There's a general consensus that Cloud Atlas is engaged in cyber espionage, and has been for almost a decade, but who they're working for or what strategic interests they serve remain unclear. Neither Check Point nor Positive Technologies (nor Kaspersky, for that matter, which first identified the group) offer any attribution. In 2016 Kaspersky, writing in Virus Bulletin reported, very tentatively, that there were circumstantial signs of Chinese activity behind Cloud Atlas. "During the investigation, many researchers were running the various samples found in the wild in an effort to solicit a second‑stage binary from the actors. In multiple instances, an implant was served up to researcher machines that did not fit the typical Cloud Atlas framework. This implant showed characteristics of malware traditionally considered Chinese and used a command-and-control domain that was inactive at the time. The belief is that the actors recognized researcher systems in their logs and instead of serving the normal second-stage binary, they instead provided a 'fake', unrelated piece of malware to cause confusion." But this was far from dispositive. It could equally well be evidence of code borrowing or false-flag operations.

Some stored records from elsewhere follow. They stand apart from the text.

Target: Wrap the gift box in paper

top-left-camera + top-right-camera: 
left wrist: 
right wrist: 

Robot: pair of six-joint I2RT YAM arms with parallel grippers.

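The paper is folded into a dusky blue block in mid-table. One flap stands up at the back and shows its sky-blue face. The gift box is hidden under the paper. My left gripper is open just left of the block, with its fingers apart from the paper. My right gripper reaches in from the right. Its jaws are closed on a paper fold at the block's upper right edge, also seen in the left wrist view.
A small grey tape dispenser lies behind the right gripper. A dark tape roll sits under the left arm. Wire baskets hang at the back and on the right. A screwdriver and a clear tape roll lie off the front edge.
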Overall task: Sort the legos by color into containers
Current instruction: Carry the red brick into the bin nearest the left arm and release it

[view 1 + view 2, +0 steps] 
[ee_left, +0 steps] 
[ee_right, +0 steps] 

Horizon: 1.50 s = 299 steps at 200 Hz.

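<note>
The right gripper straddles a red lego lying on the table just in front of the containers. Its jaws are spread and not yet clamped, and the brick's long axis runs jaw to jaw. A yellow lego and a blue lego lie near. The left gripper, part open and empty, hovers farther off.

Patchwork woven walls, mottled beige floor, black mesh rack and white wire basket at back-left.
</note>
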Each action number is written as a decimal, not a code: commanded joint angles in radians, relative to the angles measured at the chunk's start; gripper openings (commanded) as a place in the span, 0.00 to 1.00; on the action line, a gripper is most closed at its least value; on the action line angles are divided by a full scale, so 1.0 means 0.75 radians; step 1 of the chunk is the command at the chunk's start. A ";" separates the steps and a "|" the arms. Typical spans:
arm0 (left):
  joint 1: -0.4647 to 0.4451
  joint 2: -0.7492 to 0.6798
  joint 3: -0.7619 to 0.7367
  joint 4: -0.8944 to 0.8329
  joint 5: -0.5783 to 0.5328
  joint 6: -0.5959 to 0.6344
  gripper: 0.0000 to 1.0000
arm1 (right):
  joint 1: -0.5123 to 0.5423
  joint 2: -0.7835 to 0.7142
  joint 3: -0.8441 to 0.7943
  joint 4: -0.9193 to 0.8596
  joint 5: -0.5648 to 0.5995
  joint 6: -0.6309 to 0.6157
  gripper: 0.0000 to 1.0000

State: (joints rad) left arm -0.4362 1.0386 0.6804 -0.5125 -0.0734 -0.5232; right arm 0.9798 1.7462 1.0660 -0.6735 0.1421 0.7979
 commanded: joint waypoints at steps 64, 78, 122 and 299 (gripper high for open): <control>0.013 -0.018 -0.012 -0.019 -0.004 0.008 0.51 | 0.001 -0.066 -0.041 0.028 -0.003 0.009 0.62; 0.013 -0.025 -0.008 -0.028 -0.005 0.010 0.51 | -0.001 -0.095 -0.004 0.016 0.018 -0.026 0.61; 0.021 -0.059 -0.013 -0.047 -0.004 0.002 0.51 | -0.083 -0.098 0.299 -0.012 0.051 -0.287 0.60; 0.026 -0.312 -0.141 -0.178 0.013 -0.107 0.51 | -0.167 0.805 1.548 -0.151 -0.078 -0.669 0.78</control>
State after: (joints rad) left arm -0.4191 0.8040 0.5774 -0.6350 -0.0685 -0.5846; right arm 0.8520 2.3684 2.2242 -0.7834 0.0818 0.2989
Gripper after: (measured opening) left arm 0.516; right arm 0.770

DomainTools took up the question in February of 2021, and their researchers also threw up their hands. "Based on the observed activities, lures, and likely geographic targeting, DomainTools assesses with high confidence that the campaigns in question form part of unspecified espionage operations. While further speculation on particular attribution is possible, insufficient technical evidence exists that would allow DomainTools to attribute this activity to any distinct entity or country."
So whoever they are, and whoever's interests they serve, Cloud Atlas is actively collecting against targets related to Russia's war against Ukraine.
Europe looks to the cybersecurity of its power grid.
The Wall Street Journal reports that kinetic attacks against Ukraine's power grid have motivated European authorities to look to the cybersecurity of their own grid. Ukraine has disconnected its grid from Russia's and connected it to Europe's, and while there's concern about that new exposure, and managing an expanded attack surface, the EU seems also to be concerned about a shortage of qualified cybersecurity operators who could be employed in safeguarding its grid.
International support for Ukrainian cyber defense.
The Hill describes the scope of US Cyber Command hunt-forward operations, US teams have conducted thirty-five operations while deployed to eighteen countries, including Croatia, Estonia, Lithuania, Montenegro, North Macedonia and Ukraine. The UK and other NATO members have also rendered cyber assistance to Ukraine and Eastern European countries at risk of Russian cyberattack.
Assistance is also arriving in Ukraine from the private sector. AFR reports that Canberra-based security firm Internet 2.0 has signed a memorandum of understanding with Ukraine's Ministry of Digital Transformation to provide cybersecurity training to Ukrainian veterans.